9. De toenmalige gemachtigde van eiser was niet een professioneel rechtshulpverlener. Daarnaast kan niet redelijkerwijs worden aangenomen dat eiser (of zijn gemachtigde) wist dat hij binnen een bepaalde termijn bezwaar moest maken. Uit de telefoonnotities van verweerder blijkt – anders dan verweerder aanvoert – niet dat die bezwaartermijn eerder dan 2 juli 2021 – toen de termijn al verstreken was – aan de gemachtigde van eiser is bekend gemaakt. De termijnoverschrijding is derhalve verschoonbaar, zodat verweerder het bezwaarschrift ontvankelijk had moeten verklaren en inhoudelijk had moeten beoordelen.
10. Het beroep is gegrond en de rechtbank vernietigt het bestreden besluit. Omdat deze procedure slechts ging over de ontvankelijkheid van het bezwaar, heeft de rechtbank onvoldoende informatie om zelf in de zaak te voorzien. De rechtbank zal verweerder opdragen om binnen twaalf weken na verzending van deze uitspraak een nieuwe beslissing op het bezwaar van eiser te nemen, met inachtneming van deze uitspraak.
11. Omdat de rechtbank het beroep gegrond verklaart, bepaalt de rechtbank dat verweerder aan eiser het door hem betaalde griffierecht vergoedt.
12. De rechtbank veroordeelt verweerder in de door eiser gemaakte proceskosten. Deze kosten stelt de rechtbank op grond van het Besluit proceskosten bestuursrecht voor de door een derde beroepsmatig verleende rechtsbijstand vast op € 759,- (1 punt voor het indienen van een beroepschrift, met een waarde per punt van € 759,-).

Beslissing

De rechtbank:
- verklaart het beroep gegrond;
- vernietigt het bestreden besluit;
- draagt verweerder op binnen twaalf weken een nieuw besluit te nemen op het bezwaar met inachtneming van deze uitspraak;
- draagt verweerder op het betaalde griffierecht van € 49,- aan eiser te vergoeden;
- veroordeelt verweerder in de proceskosten van eiser tot een bedrag van € 759,-.
Deze uitspraak is gedaan door mr. N.E.M. de Coninck, rechter, in aanwezigheid van mr. M. Klaus, griffier.
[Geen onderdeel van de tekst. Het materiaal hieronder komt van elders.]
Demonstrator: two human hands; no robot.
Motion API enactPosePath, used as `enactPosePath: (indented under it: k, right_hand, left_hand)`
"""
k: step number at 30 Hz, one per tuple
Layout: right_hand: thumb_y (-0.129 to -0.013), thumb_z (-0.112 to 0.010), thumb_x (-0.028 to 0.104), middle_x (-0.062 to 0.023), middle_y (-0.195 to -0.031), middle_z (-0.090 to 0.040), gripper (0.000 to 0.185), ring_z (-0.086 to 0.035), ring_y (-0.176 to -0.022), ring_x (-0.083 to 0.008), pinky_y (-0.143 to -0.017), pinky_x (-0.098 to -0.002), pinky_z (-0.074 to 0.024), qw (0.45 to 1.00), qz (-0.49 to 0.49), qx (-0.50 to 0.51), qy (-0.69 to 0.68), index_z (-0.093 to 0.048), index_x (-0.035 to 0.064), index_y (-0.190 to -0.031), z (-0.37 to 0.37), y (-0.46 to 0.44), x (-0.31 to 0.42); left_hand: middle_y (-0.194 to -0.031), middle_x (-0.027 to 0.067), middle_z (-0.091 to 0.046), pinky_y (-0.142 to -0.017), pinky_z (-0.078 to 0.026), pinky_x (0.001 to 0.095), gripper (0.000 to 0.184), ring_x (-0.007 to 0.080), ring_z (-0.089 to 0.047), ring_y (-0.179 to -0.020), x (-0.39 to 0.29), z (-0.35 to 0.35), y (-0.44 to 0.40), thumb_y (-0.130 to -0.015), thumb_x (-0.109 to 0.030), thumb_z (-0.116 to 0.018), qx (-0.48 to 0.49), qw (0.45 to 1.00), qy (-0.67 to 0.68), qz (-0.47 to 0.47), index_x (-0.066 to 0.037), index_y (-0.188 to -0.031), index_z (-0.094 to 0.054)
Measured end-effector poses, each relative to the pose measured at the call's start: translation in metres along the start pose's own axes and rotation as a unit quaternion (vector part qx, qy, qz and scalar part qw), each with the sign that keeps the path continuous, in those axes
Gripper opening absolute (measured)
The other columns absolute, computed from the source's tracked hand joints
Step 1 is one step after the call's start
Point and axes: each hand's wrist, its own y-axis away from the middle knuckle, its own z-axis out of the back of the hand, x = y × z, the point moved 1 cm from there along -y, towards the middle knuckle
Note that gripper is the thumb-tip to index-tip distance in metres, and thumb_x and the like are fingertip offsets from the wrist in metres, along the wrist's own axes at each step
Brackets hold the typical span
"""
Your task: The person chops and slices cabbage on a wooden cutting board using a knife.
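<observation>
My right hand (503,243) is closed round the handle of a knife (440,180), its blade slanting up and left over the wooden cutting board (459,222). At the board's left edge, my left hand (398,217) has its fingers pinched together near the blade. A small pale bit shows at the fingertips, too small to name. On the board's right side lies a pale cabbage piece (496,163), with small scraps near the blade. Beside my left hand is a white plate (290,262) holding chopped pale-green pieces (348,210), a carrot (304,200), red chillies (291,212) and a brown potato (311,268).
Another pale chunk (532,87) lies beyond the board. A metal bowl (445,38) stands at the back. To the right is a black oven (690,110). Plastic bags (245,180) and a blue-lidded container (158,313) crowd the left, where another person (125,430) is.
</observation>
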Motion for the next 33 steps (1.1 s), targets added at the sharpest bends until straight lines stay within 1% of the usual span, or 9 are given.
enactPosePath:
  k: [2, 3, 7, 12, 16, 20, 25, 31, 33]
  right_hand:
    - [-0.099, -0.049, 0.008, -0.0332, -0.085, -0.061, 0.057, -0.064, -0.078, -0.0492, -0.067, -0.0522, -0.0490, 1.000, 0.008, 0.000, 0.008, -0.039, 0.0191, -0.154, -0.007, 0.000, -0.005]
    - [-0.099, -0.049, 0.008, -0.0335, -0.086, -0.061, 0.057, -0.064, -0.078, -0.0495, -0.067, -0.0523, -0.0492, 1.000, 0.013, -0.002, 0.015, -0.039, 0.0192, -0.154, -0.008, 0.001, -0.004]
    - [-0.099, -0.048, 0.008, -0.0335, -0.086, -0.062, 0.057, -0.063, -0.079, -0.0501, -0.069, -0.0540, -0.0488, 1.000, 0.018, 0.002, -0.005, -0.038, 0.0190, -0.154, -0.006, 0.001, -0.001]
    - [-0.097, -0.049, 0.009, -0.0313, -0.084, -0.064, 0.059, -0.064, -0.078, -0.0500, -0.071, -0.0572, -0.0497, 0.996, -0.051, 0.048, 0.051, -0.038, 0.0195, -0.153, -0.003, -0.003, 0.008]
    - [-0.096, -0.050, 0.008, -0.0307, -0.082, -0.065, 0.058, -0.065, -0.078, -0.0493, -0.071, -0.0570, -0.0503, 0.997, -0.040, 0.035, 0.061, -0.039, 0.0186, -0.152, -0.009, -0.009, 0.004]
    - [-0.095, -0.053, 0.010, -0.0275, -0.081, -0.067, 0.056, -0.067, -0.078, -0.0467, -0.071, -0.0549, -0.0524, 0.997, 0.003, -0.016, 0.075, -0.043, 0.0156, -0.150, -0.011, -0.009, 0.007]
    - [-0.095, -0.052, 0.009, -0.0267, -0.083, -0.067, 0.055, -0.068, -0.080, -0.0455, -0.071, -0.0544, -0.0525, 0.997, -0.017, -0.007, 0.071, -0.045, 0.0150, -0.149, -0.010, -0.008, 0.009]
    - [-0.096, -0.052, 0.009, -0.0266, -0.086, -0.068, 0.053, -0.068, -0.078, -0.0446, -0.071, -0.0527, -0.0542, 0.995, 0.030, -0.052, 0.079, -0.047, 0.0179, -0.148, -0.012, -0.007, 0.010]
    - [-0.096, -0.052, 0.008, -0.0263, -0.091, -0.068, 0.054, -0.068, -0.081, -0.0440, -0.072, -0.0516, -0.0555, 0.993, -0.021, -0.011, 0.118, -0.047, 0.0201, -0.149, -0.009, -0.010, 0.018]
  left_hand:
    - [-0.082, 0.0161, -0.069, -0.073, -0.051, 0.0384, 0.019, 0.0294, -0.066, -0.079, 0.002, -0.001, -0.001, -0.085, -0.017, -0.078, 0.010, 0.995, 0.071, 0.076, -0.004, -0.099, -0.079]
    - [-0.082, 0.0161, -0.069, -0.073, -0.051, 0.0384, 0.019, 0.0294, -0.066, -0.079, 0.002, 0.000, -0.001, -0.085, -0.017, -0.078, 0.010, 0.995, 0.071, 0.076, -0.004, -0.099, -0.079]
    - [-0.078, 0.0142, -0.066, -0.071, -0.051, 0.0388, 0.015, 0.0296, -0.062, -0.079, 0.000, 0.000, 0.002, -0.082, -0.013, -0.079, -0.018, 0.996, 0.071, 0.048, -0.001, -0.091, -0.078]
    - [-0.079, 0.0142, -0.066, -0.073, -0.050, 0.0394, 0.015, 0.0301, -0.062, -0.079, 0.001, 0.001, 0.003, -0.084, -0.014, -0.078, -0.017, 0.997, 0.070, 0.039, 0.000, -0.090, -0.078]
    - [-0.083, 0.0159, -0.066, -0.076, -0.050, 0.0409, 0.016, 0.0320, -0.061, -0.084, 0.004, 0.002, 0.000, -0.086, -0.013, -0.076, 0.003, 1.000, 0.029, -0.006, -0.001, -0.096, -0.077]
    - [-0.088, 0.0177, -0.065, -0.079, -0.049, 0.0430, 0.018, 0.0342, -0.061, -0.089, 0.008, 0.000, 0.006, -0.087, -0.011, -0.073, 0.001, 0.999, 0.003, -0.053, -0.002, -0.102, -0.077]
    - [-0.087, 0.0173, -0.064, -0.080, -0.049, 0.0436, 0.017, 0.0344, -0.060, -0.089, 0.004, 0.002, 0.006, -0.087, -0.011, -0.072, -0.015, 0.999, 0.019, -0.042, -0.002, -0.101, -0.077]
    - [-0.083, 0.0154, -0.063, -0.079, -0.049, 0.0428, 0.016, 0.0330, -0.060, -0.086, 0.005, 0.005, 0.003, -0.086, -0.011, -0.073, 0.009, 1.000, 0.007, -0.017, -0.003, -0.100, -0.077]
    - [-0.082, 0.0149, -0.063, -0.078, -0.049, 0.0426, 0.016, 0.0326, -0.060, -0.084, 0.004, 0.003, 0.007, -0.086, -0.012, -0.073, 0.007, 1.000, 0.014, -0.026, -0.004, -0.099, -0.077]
De uitspraak is uitgesproken in het openbaar op 7 december 2022.
griffier
rechter
Een afschrift van deze uitspraak is verzonden aan partijen op:

Informatie over hoger beroep

Een partij die het niet eens is met deze uitspraak, kan een hogerberoepschrift sturen naar de Centrale Raad van Beroep waarin wordt uitgelegd waarom deze partij het niet eens is met deze uitspraak. Het hogerberoepschrift moet worden ingediend binnen zes weken na de dag waarop deze uitspraak is verzonden. Kan de indiener de behandeling van het hoger beroep niet afwachten, omdat de zaak spoed heeft, dan kan de indiener de voorzieningenrechter van de Centrale Raad van Beroep vragen om een voorlopige voorziening (een tijdelijke maatregel) te treffen.

Voetnoten

1.Uitspraak van de CRvB van 23 juni 2011, ECLI:NL:CRVB:2011:BR1156.